Set every line of the listing down again, keeping it identical.

(Dataset section)

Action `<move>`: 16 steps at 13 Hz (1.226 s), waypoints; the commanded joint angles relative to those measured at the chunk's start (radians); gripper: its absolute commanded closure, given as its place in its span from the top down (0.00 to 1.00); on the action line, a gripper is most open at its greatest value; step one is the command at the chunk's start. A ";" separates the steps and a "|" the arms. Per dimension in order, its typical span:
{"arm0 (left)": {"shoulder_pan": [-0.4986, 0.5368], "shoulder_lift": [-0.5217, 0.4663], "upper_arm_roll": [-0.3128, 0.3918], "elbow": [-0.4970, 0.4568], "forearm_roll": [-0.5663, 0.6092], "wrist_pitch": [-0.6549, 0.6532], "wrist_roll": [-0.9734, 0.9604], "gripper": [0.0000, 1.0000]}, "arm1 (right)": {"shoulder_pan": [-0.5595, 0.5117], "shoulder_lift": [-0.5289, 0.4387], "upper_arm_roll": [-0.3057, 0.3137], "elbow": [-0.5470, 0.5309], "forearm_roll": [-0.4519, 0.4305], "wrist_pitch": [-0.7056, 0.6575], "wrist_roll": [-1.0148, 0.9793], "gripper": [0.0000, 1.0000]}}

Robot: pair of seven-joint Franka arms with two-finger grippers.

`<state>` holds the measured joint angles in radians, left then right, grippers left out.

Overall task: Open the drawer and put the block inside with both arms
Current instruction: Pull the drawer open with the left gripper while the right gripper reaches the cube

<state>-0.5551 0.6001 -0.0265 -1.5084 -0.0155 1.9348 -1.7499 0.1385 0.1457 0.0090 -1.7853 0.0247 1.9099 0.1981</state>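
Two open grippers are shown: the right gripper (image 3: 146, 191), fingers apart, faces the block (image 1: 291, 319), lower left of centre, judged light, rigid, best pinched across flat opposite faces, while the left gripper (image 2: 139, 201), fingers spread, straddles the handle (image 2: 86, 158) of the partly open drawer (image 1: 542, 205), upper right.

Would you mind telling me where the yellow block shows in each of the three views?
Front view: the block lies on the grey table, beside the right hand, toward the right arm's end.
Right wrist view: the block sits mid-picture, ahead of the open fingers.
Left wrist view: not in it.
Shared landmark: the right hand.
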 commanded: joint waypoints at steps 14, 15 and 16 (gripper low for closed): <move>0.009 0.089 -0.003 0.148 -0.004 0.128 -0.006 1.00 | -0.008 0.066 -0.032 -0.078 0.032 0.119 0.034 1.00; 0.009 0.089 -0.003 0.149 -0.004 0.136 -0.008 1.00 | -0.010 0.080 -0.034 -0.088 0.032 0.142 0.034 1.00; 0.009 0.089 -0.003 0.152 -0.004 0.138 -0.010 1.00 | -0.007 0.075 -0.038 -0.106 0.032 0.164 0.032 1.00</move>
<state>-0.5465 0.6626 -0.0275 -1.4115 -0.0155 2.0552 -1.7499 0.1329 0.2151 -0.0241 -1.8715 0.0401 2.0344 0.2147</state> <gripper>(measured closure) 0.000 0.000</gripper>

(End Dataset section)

**Output**
Action `<move>`: 16 steps at 13 Hz (1.226 s), waypoints; the commanded joint angles relative to those measured at the chunk's start (radians); gripper: its absolute commanded closure, given as its place in its span from the top down (0.00 to 1.00); on the action line, a gripper is most open at its greatest value; step one is the command at the chunk's start. A ";" separates the steps and a "|" the arms. Per dimension in order, its typical span:
{"arm0 (left)": {"shoulder_pan": [-0.4986, 0.5368], "shoulder_lift": [-0.5217, 0.4663], "upper_arm_roll": [-0.3128, 0.3918], "elbow": [-0.4970, 0.4568], "forearm_roll": [-0.5663, 0.6092], "wrist_pitch": [-0.6549, 0.6532], "wrist_roll": [-0.9734, 0.9604], "gripper": [0.0000, 1.0000]}, "arm1 (right)": {"shoulder_pan": [-0.5595, 0.5117], "shoulder_lift": [-0.5289, 0.4387], "upper_arm_roll": [-0.3057, 0.3137], "elbow": [-0.5470, 0.5309], "forearm_roll": [-0.4519, 0.4305], "wrist_pitch": [-0.7056, 0.6575], "wrist_roll": [-1.0148, 0.9793], "gripper": [0.0000, 1.0000]}}

Robot: pair of seven-joint Franka arms with two-finger grippers.

`<state>` holds the measured joint angles in radians, left then right, grippers left out.

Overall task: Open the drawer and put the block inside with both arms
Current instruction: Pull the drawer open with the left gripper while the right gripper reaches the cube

<state>-0.5551 0.6001 -0.0265 -1.5084 -0.0155 1.9348 -1.7499 0.1385 0.1457 0.0090 -1.7853 0.0247 1.9099 0.1981</state>
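Two open grippers are shown: the right gripper (image 3: 146, 191), fingers apart, faces the block (image 1: 291, 319), lower left of centre, judged light, rigid, best pinched across flat opposite faces, while the left gripper (image 2: 139, 201), fingers spread, straddles the handle (image 2: 86, 158) of the partly open drawer (image 1: 542, 205), upper right.

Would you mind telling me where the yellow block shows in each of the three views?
Front view: the block lies on the grey table, beside the right hand, toward the right arm's end.
Right wrist view: the block sits mid-picture, ahead of the open fingers.
Left wrist view: not in it.
Shared landmark: the right hand.
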 commanded: joint waypoints at steps 14, 15 and 16 (gripper low for closed): <move>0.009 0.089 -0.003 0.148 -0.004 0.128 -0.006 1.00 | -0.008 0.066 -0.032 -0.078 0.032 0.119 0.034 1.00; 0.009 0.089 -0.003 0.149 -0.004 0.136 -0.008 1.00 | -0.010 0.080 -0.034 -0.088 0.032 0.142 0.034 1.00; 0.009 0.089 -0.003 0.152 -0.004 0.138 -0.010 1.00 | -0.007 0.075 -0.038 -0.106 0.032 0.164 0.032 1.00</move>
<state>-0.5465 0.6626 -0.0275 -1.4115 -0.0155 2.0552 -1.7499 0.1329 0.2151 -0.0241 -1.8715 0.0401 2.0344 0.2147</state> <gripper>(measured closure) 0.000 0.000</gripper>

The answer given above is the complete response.